*Data shown*:
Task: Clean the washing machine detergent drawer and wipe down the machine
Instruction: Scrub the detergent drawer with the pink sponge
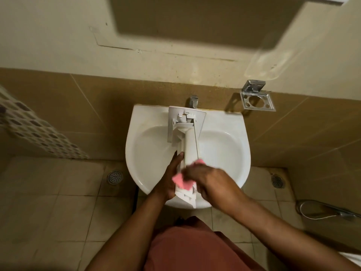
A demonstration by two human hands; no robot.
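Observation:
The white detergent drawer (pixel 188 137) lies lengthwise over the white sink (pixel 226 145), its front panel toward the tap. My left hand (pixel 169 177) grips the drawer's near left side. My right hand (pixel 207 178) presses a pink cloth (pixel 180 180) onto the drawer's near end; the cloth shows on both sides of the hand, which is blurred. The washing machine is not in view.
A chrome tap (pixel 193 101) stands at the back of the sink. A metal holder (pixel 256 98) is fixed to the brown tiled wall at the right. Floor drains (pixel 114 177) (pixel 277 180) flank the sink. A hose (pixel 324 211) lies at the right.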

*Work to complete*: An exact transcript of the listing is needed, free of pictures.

*Solution for this exercise*:
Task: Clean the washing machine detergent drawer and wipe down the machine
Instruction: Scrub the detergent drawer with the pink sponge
A demonstration by two human hands; no robot.
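Observation:
The white detergent drawer (pixel 188 137) lies lengthwise over the white sink (pixel 226 145), its front panel toward the tap. My left hand (pixel 169 177) grips the drawer's near left side. My right hand (pixel 207 178) presses a pink cloth (pixel 180 180) onto the drawer's near end; the cloth shows on both sides of the hand, which is blurred. The washing machine is not in view.
A chrome tap (pixel 193 101) stands at the back of the sink. A metal holder (pixel 256 98) is fixed to the brown tiled wall at the right. Floor drains (pixel 114 177) (pixel 277 180) flank the sink. A hose (pixel 324 211) lies at the right.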

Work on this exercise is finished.